Which lines of the data below contain "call"? Please show them all.

START Recorded data

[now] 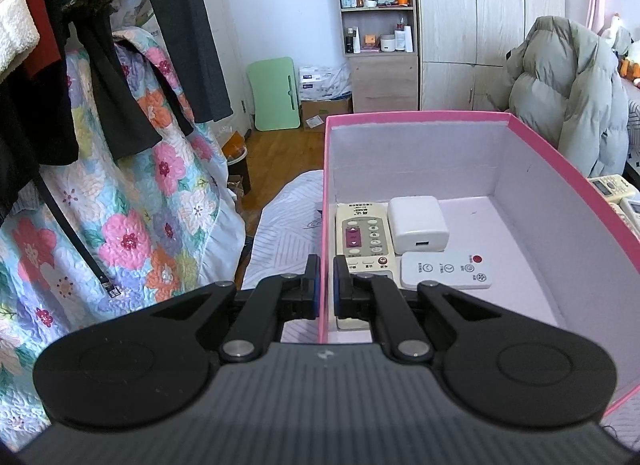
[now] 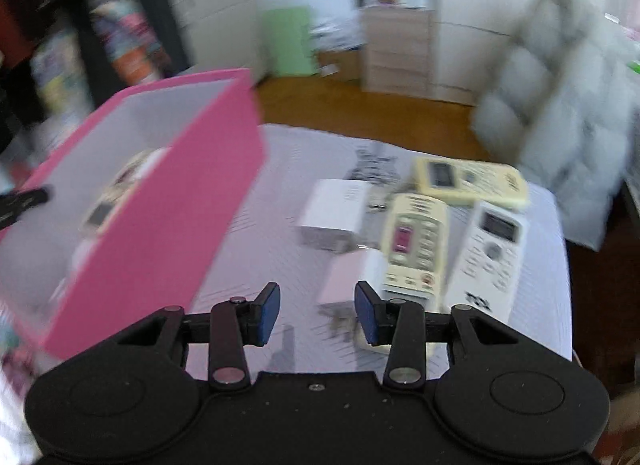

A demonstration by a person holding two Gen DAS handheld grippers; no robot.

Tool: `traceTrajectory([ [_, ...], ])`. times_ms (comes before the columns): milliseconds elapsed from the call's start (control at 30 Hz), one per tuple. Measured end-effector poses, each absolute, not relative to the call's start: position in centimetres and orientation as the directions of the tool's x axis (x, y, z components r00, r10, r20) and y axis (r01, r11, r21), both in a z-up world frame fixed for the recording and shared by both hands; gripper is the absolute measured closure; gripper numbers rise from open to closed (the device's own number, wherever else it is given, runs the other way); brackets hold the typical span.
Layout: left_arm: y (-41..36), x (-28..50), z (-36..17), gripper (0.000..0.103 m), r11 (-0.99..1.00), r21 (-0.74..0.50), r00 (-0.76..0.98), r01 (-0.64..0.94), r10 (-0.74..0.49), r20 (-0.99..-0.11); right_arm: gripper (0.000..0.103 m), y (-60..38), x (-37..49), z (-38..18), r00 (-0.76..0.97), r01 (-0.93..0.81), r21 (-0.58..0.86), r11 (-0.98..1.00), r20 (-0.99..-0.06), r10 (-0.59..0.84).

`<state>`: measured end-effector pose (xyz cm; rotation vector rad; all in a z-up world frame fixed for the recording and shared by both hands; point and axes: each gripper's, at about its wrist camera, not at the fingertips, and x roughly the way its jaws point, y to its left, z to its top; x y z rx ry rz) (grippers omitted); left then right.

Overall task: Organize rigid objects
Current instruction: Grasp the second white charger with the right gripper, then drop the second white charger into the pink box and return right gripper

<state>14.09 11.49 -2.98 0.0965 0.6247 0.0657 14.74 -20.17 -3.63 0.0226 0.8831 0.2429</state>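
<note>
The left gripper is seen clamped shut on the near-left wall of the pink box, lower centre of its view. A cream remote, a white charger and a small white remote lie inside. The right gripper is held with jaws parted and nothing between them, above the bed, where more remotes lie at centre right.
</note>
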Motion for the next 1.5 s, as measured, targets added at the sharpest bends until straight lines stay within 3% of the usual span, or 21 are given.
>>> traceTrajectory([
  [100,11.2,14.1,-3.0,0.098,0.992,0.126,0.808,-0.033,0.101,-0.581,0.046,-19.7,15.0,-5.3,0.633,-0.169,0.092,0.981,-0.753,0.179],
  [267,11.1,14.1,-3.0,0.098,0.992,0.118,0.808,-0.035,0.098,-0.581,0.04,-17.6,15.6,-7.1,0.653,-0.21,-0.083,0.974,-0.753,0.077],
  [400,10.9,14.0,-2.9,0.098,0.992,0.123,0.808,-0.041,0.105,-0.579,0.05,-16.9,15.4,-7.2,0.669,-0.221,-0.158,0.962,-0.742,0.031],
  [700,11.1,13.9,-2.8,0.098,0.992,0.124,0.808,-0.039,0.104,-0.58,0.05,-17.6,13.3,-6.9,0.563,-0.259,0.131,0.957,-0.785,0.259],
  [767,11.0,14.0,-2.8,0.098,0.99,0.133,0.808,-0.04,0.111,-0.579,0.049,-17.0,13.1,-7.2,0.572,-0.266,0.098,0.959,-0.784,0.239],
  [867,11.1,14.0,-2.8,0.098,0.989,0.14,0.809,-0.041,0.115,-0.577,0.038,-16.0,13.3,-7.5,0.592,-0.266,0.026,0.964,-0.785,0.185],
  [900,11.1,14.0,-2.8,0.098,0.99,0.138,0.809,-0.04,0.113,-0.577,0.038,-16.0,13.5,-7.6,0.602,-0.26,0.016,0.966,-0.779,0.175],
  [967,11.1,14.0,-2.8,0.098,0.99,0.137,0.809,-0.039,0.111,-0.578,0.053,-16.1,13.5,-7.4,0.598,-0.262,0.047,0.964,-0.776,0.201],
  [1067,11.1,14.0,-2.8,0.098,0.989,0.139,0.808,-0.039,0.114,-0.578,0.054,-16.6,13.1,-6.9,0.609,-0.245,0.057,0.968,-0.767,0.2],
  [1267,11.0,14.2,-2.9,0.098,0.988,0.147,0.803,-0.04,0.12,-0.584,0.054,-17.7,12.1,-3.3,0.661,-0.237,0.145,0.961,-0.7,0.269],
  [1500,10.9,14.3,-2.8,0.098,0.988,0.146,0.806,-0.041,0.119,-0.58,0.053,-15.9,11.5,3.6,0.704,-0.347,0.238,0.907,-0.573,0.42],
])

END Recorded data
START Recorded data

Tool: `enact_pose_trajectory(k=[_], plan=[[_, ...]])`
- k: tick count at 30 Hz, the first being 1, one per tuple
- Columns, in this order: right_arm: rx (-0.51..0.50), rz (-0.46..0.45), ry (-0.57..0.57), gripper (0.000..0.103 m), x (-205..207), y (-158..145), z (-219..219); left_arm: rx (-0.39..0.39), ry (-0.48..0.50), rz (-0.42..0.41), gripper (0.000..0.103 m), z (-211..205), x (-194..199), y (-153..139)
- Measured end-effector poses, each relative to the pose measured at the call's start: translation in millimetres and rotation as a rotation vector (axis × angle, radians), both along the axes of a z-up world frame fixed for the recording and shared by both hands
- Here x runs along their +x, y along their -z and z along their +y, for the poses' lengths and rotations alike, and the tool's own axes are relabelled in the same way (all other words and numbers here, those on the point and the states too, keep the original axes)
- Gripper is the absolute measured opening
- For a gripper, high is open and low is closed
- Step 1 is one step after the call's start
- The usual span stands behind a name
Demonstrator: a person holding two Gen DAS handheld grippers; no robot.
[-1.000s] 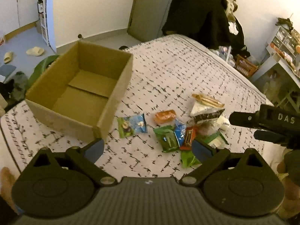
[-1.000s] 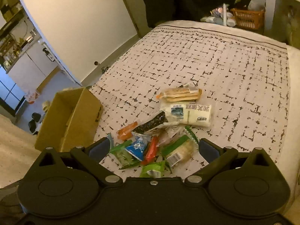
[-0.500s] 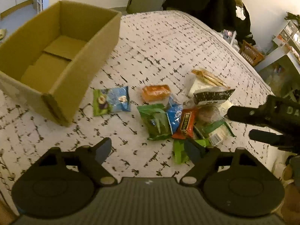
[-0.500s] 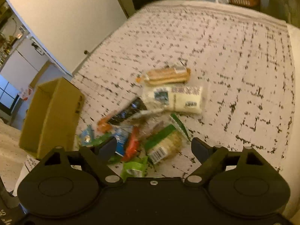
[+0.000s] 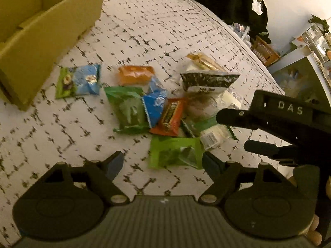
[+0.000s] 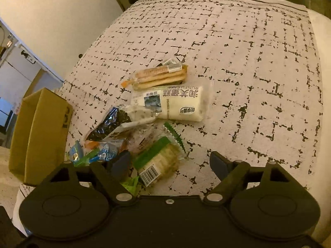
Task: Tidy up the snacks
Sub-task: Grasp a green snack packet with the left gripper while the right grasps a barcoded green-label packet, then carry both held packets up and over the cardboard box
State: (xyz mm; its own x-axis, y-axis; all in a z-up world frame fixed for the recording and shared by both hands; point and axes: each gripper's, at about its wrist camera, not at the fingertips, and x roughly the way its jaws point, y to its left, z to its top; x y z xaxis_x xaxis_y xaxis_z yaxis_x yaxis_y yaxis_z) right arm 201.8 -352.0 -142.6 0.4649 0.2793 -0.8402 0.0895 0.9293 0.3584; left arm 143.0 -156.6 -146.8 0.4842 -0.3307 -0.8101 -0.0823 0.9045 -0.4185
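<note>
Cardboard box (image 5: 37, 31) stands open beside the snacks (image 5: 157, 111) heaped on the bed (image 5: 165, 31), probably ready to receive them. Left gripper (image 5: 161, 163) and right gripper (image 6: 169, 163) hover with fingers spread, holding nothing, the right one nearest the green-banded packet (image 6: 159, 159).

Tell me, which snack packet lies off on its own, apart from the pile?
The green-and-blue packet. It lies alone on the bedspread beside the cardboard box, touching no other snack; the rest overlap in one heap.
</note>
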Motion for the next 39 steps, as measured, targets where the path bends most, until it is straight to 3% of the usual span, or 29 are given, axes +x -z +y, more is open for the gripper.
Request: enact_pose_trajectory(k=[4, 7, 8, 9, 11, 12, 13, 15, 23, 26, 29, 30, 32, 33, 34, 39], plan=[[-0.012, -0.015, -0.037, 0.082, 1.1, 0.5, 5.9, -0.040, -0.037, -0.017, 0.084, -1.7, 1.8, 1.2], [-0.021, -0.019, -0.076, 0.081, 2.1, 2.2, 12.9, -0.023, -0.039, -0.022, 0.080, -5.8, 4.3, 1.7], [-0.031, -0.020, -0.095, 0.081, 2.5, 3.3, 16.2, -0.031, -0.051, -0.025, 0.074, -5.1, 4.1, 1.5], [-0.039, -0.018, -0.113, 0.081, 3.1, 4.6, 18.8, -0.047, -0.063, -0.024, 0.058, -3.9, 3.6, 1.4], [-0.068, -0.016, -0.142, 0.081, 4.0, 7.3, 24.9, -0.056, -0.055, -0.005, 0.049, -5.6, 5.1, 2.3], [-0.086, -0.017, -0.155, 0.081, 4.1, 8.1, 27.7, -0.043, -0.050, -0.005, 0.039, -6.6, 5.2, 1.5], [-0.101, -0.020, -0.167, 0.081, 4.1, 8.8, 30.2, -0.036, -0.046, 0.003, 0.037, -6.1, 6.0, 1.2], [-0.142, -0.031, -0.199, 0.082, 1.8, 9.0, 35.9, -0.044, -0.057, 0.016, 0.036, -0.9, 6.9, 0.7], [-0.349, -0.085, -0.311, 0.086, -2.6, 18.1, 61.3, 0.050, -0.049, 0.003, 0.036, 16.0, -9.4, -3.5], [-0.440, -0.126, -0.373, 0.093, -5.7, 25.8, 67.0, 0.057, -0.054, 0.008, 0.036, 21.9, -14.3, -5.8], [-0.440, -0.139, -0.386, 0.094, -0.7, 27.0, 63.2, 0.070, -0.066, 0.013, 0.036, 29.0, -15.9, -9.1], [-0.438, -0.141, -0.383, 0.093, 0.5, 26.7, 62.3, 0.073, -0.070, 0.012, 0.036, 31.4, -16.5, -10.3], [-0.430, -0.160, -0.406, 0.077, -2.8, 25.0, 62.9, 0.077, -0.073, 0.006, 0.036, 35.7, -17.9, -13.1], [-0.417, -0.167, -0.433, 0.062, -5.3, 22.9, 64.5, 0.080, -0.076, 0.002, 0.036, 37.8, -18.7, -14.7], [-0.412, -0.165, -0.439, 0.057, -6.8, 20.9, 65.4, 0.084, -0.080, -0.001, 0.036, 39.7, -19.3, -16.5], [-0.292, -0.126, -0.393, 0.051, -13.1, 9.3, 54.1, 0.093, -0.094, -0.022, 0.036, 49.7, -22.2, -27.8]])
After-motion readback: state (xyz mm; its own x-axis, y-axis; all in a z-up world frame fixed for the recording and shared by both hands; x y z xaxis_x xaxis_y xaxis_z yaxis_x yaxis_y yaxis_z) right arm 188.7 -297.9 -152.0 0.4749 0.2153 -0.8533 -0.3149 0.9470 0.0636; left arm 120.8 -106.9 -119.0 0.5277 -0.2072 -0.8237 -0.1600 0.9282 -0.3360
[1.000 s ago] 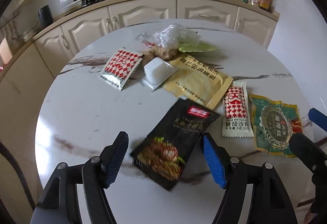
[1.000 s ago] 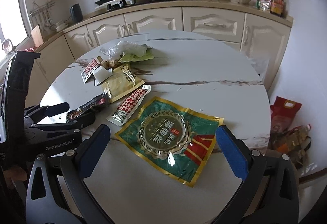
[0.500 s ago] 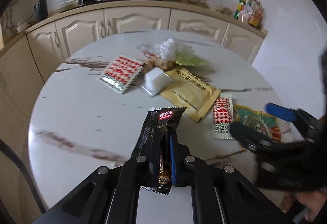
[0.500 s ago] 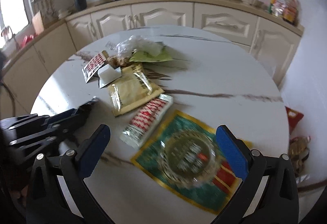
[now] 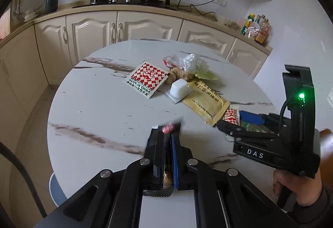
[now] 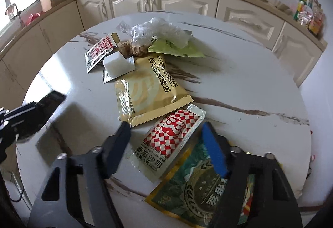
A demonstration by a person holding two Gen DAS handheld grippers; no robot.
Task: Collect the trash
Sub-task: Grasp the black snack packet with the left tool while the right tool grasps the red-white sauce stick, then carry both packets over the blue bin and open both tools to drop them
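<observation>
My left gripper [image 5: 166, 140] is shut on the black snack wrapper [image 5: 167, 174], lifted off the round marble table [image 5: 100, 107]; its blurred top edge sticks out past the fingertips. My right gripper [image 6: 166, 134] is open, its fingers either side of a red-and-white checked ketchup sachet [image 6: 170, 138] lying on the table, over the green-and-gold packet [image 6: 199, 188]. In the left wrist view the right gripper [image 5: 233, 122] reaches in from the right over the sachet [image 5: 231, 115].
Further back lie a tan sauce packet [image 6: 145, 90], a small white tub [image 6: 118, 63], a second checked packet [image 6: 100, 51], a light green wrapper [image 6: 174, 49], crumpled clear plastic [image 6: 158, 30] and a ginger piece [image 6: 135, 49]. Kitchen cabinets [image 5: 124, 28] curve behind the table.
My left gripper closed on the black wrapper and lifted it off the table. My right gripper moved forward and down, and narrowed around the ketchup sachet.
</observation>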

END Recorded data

▶ **Output of the task**:
Tool: `traceTrajectory([ [_, ...], ])`. times_ms (comes before the columns): milliseconds elapsed from the call's start (control at 30 Hz), one per tuple. Measured end-effector poses, each absolute, not relative to the call's start: position in centimetres and orientation as the directions of the tool's x axis (x, y, z components r00, r10, r20) and y axis (r01, r11, r21), both in a z-up world frame fixed for the recording and shared by both hands; gripper is the absolute measured closure; gripper numbers rise from open to closed (the device's own number, wherever else it is given, runs the other way); brackets hold the typical span.
- Measured end-effector poses, each relative to the pose measured at the call's start: translation in millimetres and rotation as a rotation vector (axis × angle, radians), both along the axes of a z-up world frame fixed for the recording and shared by both hands
- Step 1 is one step after the call's start

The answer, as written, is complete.